1617 Sixth Avenue, 6th Floor
Seattle, Washington 98101

Dear Sir or Madam:

We have acted as counsel for Nordstrom, Inc. (the “Company”) in connection with the preparation and filing with the Securities and Exchange Commission of the registration statement on Form S-8 (the “Registration Statement”) relating to the registration under the Securities Act of 1933, as amended (the “Act”), of 20,000 shares of Common Stock (the “Shares”) issuable under the Trunk Club Newco, Inc. 2010 Equity Incentive Plan (the “Plan”).
In rendering this opinion letter, we have relied as to matters of material fact upon the representations of members of the Company’s management; however, we have no reason to believe that any such representations are incorrect or incomplete. We have assumed the genuineness of all signatures, the authenticity of all documents submitted to us as originals, the conformity to original documents of all documents submitted to us as copies and the authenticity of the originals of such copies.
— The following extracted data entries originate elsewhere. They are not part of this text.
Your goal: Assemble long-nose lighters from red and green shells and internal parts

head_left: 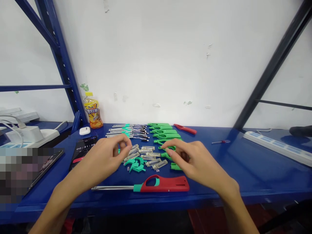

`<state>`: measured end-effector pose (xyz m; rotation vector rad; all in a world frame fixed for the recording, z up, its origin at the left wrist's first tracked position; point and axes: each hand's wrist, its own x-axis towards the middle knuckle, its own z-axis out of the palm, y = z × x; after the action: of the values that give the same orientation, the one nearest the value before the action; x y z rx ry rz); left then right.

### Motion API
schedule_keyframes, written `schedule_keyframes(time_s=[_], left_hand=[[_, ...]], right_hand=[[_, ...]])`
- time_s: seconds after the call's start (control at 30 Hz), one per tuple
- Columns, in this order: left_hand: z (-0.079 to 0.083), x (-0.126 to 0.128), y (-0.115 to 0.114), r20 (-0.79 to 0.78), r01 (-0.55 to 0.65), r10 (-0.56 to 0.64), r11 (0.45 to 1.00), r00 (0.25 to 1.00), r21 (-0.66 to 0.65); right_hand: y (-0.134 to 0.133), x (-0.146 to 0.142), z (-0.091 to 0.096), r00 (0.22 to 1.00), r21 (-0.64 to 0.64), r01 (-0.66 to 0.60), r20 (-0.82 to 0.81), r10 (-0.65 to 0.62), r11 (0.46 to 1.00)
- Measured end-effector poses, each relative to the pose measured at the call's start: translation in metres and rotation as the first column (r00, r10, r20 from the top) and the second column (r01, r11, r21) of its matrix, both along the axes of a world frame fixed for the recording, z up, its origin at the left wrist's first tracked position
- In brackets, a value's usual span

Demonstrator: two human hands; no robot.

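My left hand (pixel 110 156) hovers over the left side of the loose parts, fingers loosely bent, thumb tip close to the index finger; nothing shows in it. Above the green handle shells (pixel 167 134), my right hand (pixel 192 157) is empty, thumb and index finger apart. Between the hands lie several clear fuel tanks (pixel 152 162) and teal triggers (pixel 136 165). Behind them is a row of metal lighter rods (pixel 126 131) with wires. An assembled red lighter (pixel 170 184) with a metal nozzle lies in front. My hands partly cover some parts.
A red handle shell (pixel 185 129) and a screwdriver (pixel 220 142) lie farther right. On the left are a phone timer (pixel 83 148), a white earphone case (pixel 84 131), a drink bottle (pixel 93 112) and a tablet-like device (pixel 46 165). A power strip (pixel 280 148) lies at right.
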<state>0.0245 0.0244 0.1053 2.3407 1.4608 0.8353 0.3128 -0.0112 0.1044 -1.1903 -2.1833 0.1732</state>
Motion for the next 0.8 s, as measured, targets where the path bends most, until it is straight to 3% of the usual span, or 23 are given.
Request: schedule_keyframes(time_s=[0.13,0.23,0.37,0.5,0.8], left_hand=[[0.001,0.011,-0.002,0.433,0.112,-0.058,0.989,0.899,-0.100],[-0.006,0.025,-0.004,0.573,0.273,-0.110,0.940,0.812,-0.206],[-0.017,0.047,-0.011,0.719,0.479,-0.133,0.825,0.682,-0.301],[-0.020,0.059,-0.016,0.790,0.538,-0.078,0.772,0.609,-0.339],[-0.019,0.064,-0.018,0.786,0.489,-0.042,0.803,0.617,-0.340]], right_hand=[[-0.003,-0.013,-0.002,0.996,-0.039,-0.068,0.054,0.070,0.997],[-0.004,-0.020,-0.005,0.994,-0.031,-0.088,0.066,0.090,0.996],[-0.002,-0.026,-0.012,0.990,0.033,-0.097,0.107,0.093,0.995],[0.000,-0.026,-0.014,0.987,0.098,-0.071,0.153,0.056,0.993],[0.000,-0.023,-0.013,0.990,0.161,-0.066,0.135,0.044,0.985]])
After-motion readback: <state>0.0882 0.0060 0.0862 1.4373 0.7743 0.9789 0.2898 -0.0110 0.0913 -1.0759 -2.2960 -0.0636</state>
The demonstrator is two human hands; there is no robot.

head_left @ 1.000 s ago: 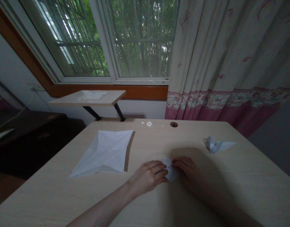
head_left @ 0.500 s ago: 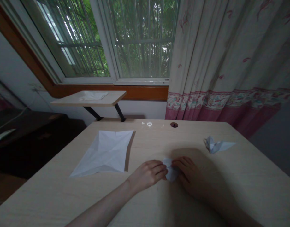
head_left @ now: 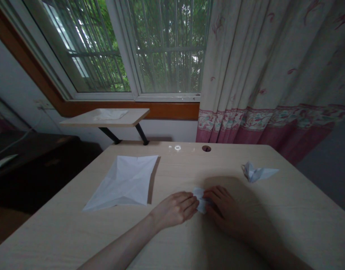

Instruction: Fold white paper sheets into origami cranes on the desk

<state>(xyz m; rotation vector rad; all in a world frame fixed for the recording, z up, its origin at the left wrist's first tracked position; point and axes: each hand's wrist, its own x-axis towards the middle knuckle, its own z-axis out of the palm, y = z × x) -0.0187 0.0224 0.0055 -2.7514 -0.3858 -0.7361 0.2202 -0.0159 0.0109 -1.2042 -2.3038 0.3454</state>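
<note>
A small folded white paper piece point(head_left: 201, 200) lies on the light wooden table point(head_left: 172, 240) near the front middle. My left hand point(head_left: 175, 210) presses its curled fingers on the paper's left side. My right hand point(head_left: 221, 208) rests on the paper's right side with fingertips pinching its edge. Most of the paper is hidden between the two hands.
A large creased white sheet point(head_left: 124, 182) lies flat to the left. A finished folded paper figure point(head_left: 256, 172) sits at the right. A cable hole point(head_left: 206, 148) is at the table's back edge. A small shelf point(head_left: 104, 117), window and curtain point(head_left: 273, 71) stand behind.
Both hands have closed in slightly over the small paper, covering more of it. Nothing else on the table has moved.
</note>
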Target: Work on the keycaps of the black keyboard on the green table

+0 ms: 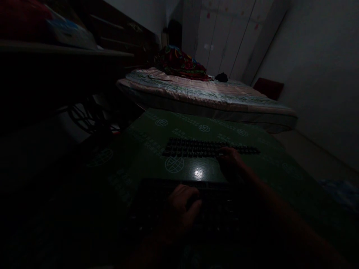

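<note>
In the dim head view, a black keyboard (218,209) lies on the near part of a green table. My left hand (183,201) is on its upper middle, fingers curled and thumb bent toward them, gripping the keyboard; the fingertips are mostly in shadow. Beyond the keyboard, loose black keycaps (190,148) stand in several rows. My right hand (231,158) reaches over to the front row, its fingertips pinched together on one keycap (219,152). Darkness hides much of the keyboard's near side.
White globe logos and lettering mark the green table (134,149). Behind it stands a bed (213,91) with a bunched red patterned blanket (179,63). A dark shelf (84,51) is at the left, pale wardrobe doors (221,41) at the back.
</note>
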### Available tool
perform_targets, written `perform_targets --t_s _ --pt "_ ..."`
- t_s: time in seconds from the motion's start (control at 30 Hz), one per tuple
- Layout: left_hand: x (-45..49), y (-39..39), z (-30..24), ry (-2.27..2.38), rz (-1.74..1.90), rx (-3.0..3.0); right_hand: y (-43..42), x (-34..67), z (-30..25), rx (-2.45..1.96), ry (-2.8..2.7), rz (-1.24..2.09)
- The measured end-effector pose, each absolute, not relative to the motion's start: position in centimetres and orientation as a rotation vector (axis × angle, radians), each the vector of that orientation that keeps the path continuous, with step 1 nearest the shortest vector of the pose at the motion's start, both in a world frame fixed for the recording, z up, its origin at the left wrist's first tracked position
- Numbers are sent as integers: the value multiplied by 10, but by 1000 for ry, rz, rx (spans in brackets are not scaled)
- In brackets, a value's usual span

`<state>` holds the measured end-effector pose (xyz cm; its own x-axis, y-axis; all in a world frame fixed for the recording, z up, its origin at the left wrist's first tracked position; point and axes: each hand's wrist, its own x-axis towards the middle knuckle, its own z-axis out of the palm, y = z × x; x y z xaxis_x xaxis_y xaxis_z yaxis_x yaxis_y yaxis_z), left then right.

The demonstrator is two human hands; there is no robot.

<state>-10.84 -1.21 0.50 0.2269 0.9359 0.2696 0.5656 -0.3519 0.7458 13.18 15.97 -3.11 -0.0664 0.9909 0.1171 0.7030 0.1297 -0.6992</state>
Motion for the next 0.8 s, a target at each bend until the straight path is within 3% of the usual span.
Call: perform_targets --t_s 0.4,0.63,0.8 --pt "-108 -12 7 1376 1011 2025 146 133 -15 -1614 -1802 562" --pt "-105 -11 1 1339 1029 2124 68 130 36 -1437 -1562 554" --pt "-101 -12 -5 1296 1029 2258 17 118 36 -1390 -1575 595"
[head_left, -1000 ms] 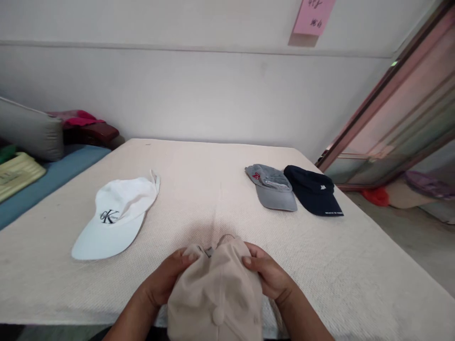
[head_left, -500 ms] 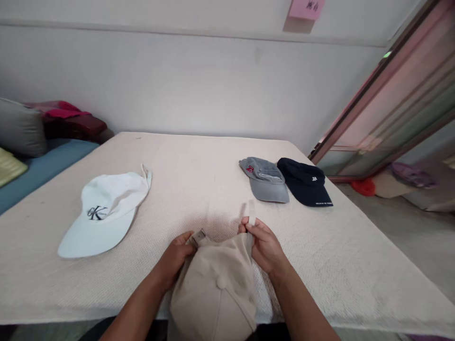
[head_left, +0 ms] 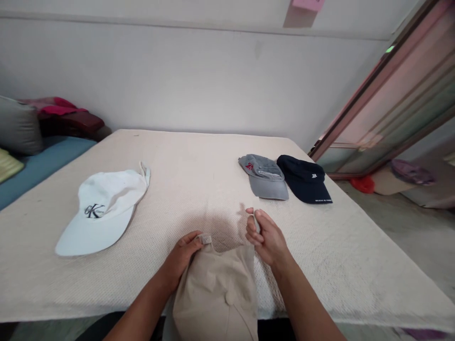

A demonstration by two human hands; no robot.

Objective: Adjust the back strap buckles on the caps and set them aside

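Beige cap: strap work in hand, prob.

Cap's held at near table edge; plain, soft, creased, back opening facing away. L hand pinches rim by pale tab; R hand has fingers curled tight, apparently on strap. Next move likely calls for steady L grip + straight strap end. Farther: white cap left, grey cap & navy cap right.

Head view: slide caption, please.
Left hand holds beige cap, right hand its strap; white cap, gray cap, navy cap on cloth.
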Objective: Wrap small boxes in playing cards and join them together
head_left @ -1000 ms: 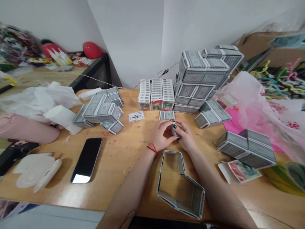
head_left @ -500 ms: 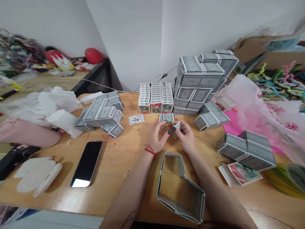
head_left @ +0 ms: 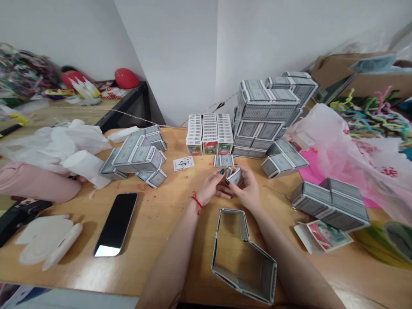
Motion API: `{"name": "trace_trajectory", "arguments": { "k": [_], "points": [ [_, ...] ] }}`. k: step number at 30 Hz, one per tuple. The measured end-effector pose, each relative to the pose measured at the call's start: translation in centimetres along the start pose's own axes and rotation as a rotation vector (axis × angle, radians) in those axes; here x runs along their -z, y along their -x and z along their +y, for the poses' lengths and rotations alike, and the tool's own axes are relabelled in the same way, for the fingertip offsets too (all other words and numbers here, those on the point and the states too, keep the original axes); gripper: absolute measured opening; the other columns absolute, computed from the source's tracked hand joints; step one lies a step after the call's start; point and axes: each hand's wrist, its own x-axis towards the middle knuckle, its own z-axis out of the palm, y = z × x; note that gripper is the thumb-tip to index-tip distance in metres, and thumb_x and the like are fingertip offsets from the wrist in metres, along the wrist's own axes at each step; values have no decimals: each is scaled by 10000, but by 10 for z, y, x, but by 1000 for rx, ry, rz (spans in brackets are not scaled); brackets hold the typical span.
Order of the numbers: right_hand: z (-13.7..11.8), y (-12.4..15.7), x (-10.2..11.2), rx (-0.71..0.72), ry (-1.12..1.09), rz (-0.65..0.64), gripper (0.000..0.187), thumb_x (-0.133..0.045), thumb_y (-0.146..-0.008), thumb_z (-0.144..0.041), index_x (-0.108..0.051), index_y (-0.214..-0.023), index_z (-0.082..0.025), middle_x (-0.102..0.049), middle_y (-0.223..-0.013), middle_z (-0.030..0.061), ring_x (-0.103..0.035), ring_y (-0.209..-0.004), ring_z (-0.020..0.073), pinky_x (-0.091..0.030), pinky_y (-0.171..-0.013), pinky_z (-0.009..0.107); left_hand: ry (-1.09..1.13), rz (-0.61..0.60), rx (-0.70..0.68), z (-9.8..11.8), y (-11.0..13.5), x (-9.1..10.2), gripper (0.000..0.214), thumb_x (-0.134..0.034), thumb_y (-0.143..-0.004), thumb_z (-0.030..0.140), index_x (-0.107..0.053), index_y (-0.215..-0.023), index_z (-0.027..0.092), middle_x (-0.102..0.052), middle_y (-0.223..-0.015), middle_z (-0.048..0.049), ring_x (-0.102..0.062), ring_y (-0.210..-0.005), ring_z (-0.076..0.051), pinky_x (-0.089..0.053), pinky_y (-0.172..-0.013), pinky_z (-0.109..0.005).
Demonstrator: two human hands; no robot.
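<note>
My right hand (head_left: 249, 189) pinches a folded playing card (head_left: 236, 177) with a grey patterned back, its thumb across the near edge. Beside it is my left hand (head_left: 210, 185), a red string on the wrist, thumb raised and fingers curving towards the right hand, apparently with nothing in them. Just beyond the hands lie grey-backed playing cards (head_left: 224, 161), flat on the table. Nearer me, between my forearms, stands an angular frame of joined cards (head_left: 216, 253). A face-up card (head_left: 183, 163) lies farther left.
Rows of boxed card decks (head_left: 210, 148) stand by the wall, beside a tall stack of card blocks (head_left: 257, 111). More card blocks (head_left: 141, 159) sit at left and card blocks (head_left: 331, 199) at right. A phone (head_left: 116, 224), a pink bottle (head_left: 38, 182) and an opened card box (head_left: 328, 236) lie around.
The card in my right hand has tilted over and come slightly nearer. My left hand has shifted down and left, its thumb lifting away from the right thumb. The view has tipped slightly.
</note>
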Motion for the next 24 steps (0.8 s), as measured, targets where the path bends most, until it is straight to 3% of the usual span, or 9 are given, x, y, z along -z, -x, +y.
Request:
{"name": "trace_trajectory", "arguments": {
  "k": [8,12,18,24],
  "points": [
    [2,0,-1,2,-8,-13,558,-680,-639,-293,-450,-1143,-227,-533,-1126,80,-496,-1061,220,-377,-929,395,128,-91,2,-4,-2,11,442,-615,-726,297,-462,-1120,167,-612,-975,-89,-630,-727,-138,-520,-762,-365],
    [9,-4,-1,-94,-136,19,634,-720,-585,-318,-437,-1147,-245,-513,-1152,86,-499,-1062,228,-429,-876,391,98,-34,-85,-5,-4,13,459,-661,-684,241,-487,-1101,158,-603,-1017,-99,-618,-842,-169,-491,-833,-389],
    [5,-9,5,-240,-296,-1,514,-694,-619,-339,-502,-1084,-233,-604,-953,55,-579,-889,197,-459,-826,395,-3,66,-207,-6,-8,11,537,-719,-602,193,-508,-1092,139,-623,-1018,-116,-581,-966,-204,-438,-894,-412],
    [3,-9,7,-262,-425,12,451,-669,-661,-323,-533,-1080,-225,-602,-1055,64,-550,-987,201,-422,-882,393,-114,86,-244,-9,-11,6,510,-740,-546,161,-569,-1024,119,-609,-1063,-128,-571,-985,-212,-396,-935,-421]
  ]
}}
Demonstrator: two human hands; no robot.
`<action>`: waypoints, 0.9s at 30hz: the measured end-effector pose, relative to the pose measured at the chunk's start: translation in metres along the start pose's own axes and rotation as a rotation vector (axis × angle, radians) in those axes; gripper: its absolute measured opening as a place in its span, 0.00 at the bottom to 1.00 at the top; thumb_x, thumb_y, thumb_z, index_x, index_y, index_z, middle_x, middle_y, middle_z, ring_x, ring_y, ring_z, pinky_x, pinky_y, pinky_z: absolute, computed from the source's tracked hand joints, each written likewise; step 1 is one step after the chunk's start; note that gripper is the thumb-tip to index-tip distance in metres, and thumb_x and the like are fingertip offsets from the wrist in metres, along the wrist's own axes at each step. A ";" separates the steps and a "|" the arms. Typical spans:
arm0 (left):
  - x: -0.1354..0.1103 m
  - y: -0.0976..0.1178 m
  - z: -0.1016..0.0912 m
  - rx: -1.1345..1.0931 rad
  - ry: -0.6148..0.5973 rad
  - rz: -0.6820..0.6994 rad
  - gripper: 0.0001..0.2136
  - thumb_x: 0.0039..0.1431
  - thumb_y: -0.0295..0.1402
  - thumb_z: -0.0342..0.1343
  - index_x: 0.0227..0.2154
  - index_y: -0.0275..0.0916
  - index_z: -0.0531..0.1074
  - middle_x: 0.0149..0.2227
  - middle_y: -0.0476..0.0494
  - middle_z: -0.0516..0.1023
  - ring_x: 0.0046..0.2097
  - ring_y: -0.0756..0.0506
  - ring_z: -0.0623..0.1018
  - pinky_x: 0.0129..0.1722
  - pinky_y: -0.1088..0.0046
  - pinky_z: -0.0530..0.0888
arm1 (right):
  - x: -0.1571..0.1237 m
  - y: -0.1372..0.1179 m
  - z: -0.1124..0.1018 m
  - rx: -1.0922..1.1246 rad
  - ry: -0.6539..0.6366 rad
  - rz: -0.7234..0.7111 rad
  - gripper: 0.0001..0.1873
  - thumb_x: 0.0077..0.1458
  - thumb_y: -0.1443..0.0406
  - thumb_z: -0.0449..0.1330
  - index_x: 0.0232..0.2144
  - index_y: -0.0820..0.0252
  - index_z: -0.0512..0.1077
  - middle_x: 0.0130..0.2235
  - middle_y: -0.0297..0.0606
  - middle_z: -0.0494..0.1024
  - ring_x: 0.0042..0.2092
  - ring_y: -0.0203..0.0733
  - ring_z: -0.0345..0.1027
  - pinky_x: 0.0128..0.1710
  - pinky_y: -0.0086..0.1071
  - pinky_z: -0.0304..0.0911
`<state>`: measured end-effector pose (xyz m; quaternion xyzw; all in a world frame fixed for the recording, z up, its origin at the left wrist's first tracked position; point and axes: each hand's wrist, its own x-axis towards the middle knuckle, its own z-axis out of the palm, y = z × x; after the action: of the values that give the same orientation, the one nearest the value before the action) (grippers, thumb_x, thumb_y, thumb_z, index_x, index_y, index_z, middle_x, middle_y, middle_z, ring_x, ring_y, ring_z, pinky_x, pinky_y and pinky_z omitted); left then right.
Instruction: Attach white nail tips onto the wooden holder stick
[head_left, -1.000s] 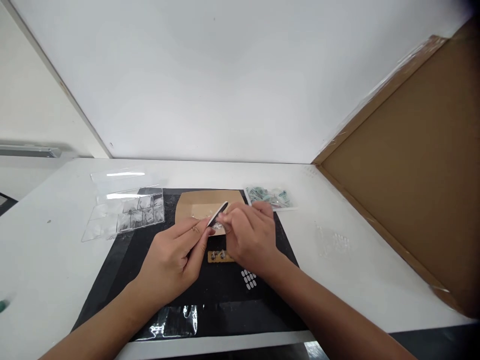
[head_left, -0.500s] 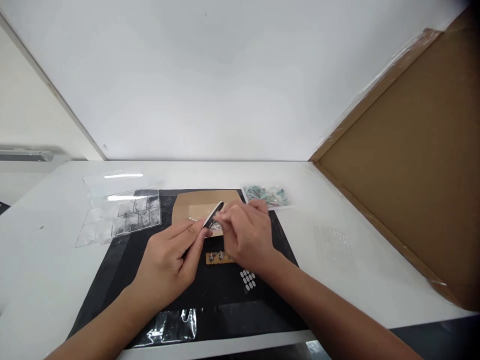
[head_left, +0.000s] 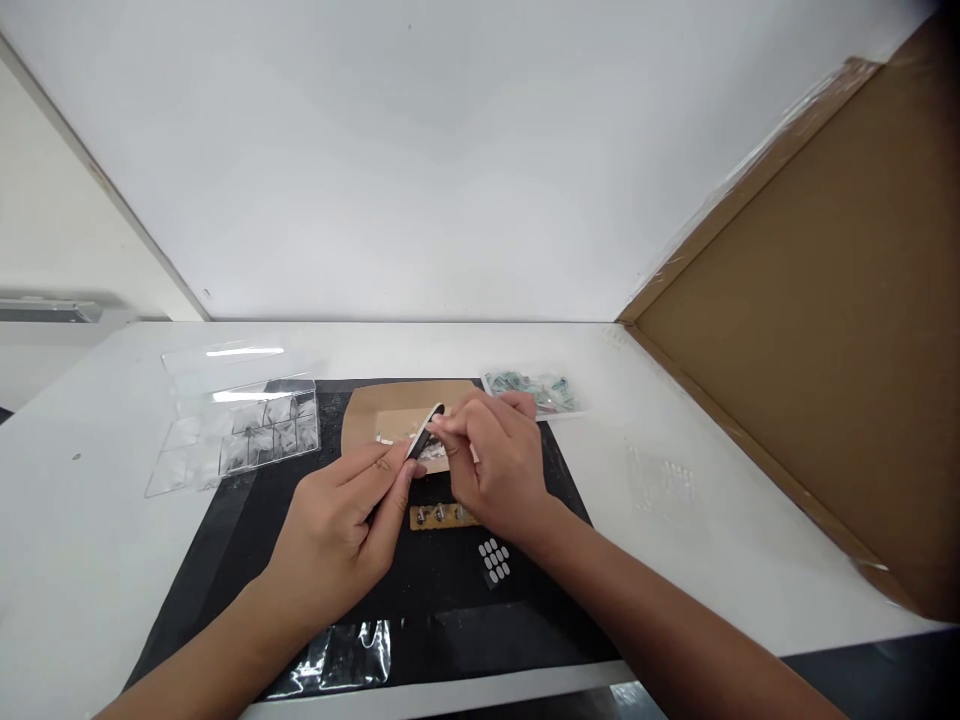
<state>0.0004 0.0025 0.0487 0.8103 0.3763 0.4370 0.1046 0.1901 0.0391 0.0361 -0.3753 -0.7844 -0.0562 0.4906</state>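
Observation:
My left hand (head_left: 341,525) is closed on a slim black and white nail file (head_left: 425,432), which points up and to the right. My right hand (head_left: 495,465) is pinched right at the file's upper end, on something small that I cannot make out. Both hands hover over a black mat (head_left: 247,520). Under them lies a tan card (head_left: 375,410) with small clear pieces on it. A narrow tan strip (head_left: 439,516) with a few small dark pieces lies just below my right hand.
An open clear compartment box (head_left: 240,430) stands at the mat's left. A clear packet of greenish bits (head_left: 536,390) lies at the back right. A small sheet of white ovals (head_left: 495,560) and a clear wrapper (head_left: 352,650) are nearer me. A brown cardboard panel (head_left: 825,330) rises at the right.
My right hand's fingers have shifted slightly along the file's tip. The view has drifted a little, so everything sits slightly further left.

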 end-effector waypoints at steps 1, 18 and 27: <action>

In connection with this letter, we have concerned ourselves solely with the application of the laws of the State of Washington and the laws of the United States, and no opinion is expressed herein concerning the possible effects of the laws of any other jurisdiction.
For purposes of this opinion letter, we have made such investigations of fact and law, and examined such documents and instruments, or copies thereof established to our satisfaction to be true and correct copies thereof, as we have deemed necessary under the circumstances.
Subject to the foregoing and in reliance thereon, we are of the opinion that, upon the issuance and sale of the Shares in accordance with the terms of the Plan, and subject to the Company complying with the terms of the Plan, including, without limitation, receipt of legal consideration in exchange for the Shares issued and, when the Shares shall have been duly registered on the books of the transfer agent and registrar therefore in the name or on behalf of the purchasers or when certificates representing the Shares have been manually signed by an authorized officer of the transfer agent and registrar therefore, the Shares will be validly issued, fully paid and nonassessable securities of the Company. In rendering the foregoing opinion, we have assumed that the Company will comply with all applicable notice requirements regarding uncertificated shares provided in the Washington Business Corporation Act.
The opinions contained in this letter are given as of the date hereof and has been prepared for use in connection with the Registration Statement. We render no opinion as to any matter brought to our attention subsequent to the date hereof. We consent to the use of this opinion as an exhibit to the Registration Statement and further consent to the use of our name wherever appearing in the Registration Statement, including the prospectus constituting a part thereof, and any amendments or supplements thereto. In giving this consent, we do not thereby admit that we are an “expert” within the meaning of the Securities Act of 1933, as amended.